* _WHAT THE TASK ASKS_:
Wherever the string "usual" appears in a line of the listing below, report that line.

[[ SOURCE DATA, beginning ]]

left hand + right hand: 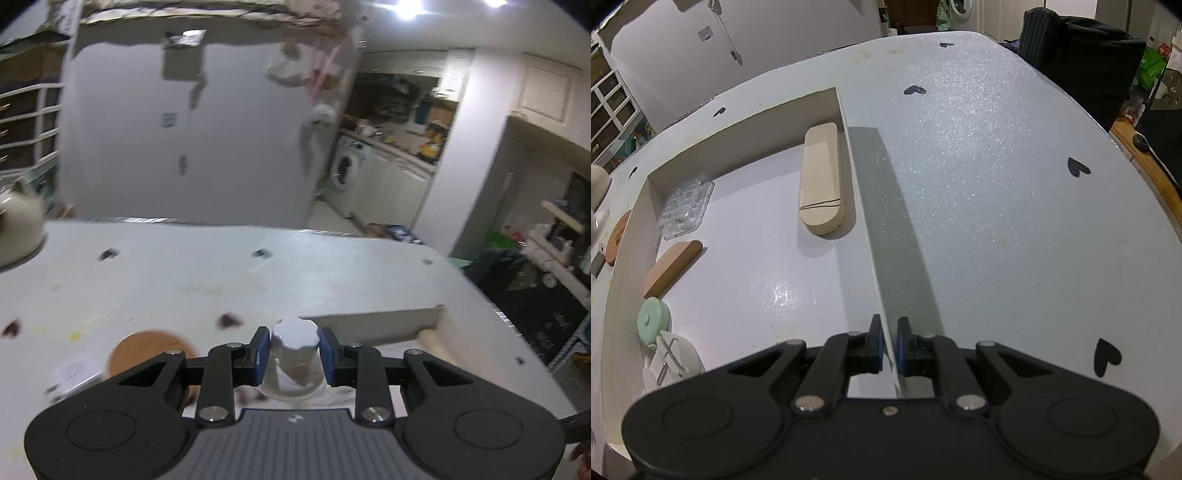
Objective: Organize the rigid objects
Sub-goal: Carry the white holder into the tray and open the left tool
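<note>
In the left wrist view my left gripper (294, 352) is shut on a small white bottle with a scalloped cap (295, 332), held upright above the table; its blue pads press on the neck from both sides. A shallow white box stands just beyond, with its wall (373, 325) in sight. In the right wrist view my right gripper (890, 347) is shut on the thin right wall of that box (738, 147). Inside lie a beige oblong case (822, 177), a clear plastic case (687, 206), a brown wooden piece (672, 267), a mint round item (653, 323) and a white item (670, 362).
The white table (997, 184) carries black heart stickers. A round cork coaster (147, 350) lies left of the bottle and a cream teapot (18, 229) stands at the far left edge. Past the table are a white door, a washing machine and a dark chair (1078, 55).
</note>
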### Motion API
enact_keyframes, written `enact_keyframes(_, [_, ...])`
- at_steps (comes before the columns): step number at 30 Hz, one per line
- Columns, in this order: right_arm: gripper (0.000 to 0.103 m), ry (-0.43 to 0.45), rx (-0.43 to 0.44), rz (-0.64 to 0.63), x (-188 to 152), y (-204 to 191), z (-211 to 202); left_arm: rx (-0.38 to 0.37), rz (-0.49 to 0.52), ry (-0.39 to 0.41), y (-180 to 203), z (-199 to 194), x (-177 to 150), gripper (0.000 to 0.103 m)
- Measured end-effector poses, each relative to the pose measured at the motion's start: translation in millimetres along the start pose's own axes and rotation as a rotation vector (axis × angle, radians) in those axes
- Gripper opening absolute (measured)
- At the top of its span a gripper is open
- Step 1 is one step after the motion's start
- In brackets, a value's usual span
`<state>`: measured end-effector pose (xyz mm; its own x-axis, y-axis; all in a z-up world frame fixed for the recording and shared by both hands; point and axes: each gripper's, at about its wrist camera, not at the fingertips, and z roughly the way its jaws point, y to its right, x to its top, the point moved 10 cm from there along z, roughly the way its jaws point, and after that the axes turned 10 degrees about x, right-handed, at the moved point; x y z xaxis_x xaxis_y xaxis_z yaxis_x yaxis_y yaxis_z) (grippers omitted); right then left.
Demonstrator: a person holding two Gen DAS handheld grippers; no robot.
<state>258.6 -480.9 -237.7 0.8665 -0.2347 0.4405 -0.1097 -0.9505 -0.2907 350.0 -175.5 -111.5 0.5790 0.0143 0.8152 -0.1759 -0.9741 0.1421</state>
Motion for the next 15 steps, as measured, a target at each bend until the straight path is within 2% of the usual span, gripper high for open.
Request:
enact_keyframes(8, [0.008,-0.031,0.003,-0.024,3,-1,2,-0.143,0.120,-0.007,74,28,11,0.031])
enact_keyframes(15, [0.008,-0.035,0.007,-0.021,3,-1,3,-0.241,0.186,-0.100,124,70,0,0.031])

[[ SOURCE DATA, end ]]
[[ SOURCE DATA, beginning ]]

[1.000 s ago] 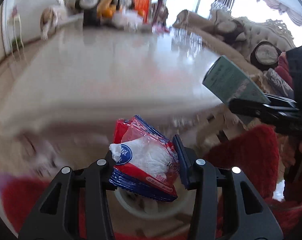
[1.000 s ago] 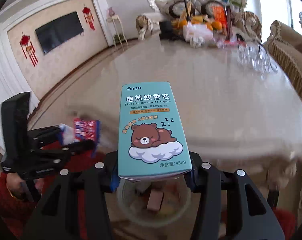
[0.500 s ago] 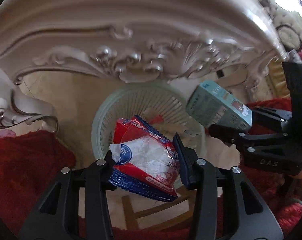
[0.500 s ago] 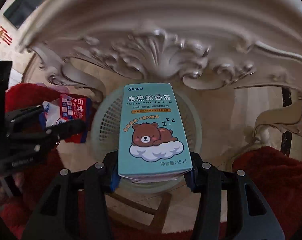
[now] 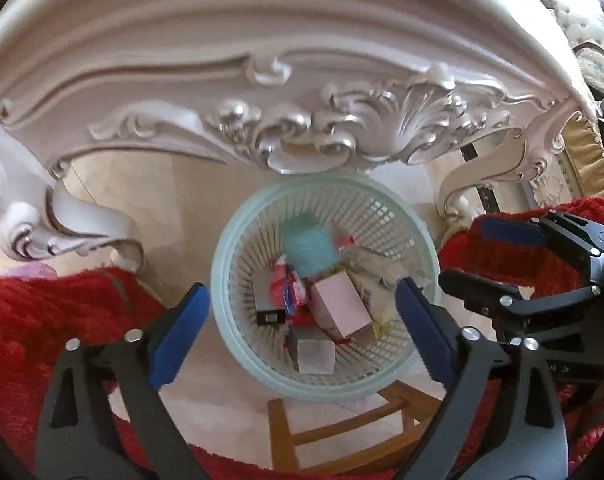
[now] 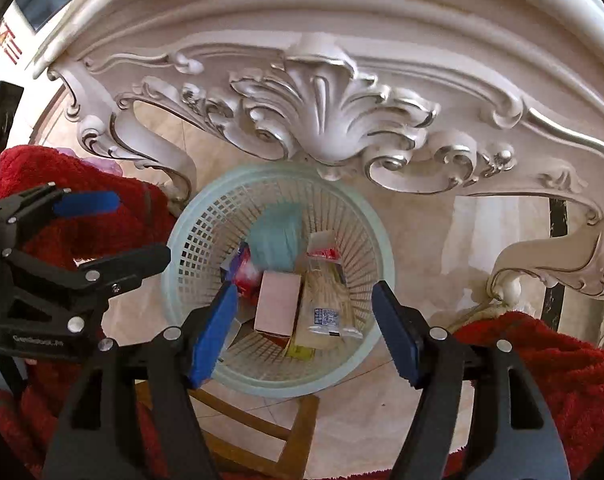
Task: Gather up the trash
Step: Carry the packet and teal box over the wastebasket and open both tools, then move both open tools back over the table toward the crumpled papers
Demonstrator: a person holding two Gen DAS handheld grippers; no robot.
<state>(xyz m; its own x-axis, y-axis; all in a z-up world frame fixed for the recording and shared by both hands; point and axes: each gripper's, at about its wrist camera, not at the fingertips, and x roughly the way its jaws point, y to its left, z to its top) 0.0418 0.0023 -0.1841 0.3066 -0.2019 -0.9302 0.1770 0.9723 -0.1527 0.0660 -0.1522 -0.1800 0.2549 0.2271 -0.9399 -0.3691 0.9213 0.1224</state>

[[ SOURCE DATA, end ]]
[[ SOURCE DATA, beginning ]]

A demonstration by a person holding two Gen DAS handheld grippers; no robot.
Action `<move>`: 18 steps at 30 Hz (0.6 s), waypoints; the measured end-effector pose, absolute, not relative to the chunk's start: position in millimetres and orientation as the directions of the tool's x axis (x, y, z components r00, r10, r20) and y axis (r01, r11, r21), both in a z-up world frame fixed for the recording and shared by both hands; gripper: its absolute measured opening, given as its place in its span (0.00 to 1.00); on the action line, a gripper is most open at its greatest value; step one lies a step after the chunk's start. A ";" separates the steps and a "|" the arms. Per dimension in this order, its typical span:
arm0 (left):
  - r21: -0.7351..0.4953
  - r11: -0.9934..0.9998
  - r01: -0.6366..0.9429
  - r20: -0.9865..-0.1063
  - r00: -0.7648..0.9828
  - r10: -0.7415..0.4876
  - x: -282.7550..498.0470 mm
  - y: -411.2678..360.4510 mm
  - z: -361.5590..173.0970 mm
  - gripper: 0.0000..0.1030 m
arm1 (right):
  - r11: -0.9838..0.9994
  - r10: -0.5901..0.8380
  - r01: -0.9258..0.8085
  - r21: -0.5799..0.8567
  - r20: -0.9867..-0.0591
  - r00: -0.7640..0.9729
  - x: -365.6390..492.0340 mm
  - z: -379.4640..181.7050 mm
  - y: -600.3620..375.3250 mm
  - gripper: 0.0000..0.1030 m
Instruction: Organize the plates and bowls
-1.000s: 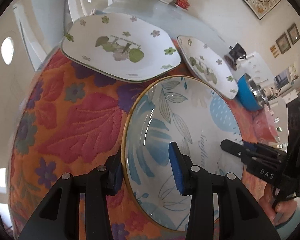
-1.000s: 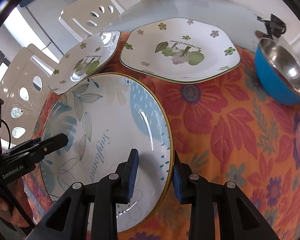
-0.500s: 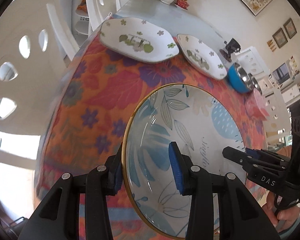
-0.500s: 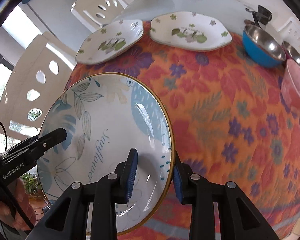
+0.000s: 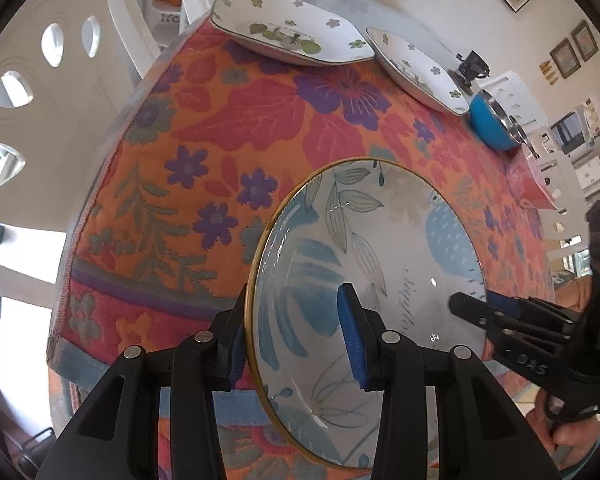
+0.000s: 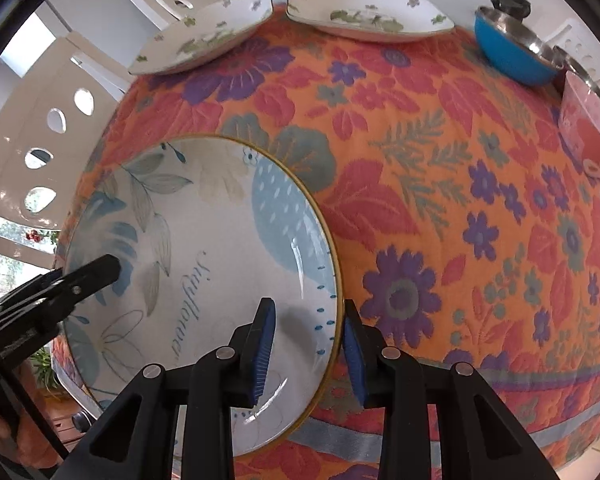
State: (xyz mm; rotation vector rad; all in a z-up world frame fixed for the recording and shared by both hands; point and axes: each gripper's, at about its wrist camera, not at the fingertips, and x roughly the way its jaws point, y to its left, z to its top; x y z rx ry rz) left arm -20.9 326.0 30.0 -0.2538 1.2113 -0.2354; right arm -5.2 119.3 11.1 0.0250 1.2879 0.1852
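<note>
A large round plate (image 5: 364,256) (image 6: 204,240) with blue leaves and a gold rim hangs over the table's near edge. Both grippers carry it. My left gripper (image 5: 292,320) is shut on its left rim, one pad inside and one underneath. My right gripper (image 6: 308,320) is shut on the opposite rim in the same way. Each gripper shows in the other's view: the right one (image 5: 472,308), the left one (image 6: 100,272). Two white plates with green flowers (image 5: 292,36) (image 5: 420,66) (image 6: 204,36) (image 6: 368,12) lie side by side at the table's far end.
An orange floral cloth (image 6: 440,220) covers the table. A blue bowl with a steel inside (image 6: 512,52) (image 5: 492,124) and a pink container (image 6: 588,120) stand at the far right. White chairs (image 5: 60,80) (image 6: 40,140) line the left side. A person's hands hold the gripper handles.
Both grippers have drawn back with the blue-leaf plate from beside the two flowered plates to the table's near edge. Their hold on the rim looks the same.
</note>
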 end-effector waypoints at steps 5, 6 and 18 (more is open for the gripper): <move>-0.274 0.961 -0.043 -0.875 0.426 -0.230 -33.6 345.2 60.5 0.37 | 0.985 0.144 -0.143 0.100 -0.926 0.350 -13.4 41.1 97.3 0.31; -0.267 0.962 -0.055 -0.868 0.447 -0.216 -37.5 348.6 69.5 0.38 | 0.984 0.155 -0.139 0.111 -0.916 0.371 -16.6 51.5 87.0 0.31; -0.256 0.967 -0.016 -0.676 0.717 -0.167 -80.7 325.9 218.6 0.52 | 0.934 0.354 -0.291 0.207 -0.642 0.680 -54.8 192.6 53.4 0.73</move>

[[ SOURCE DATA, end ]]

* _PROBLEM SOLUTION_:
- In brackets, a value's usual span
Motion for the next 15 steps, as measured, a target at each bend until the straight path is within 2% of the usual span, gripper high for open.

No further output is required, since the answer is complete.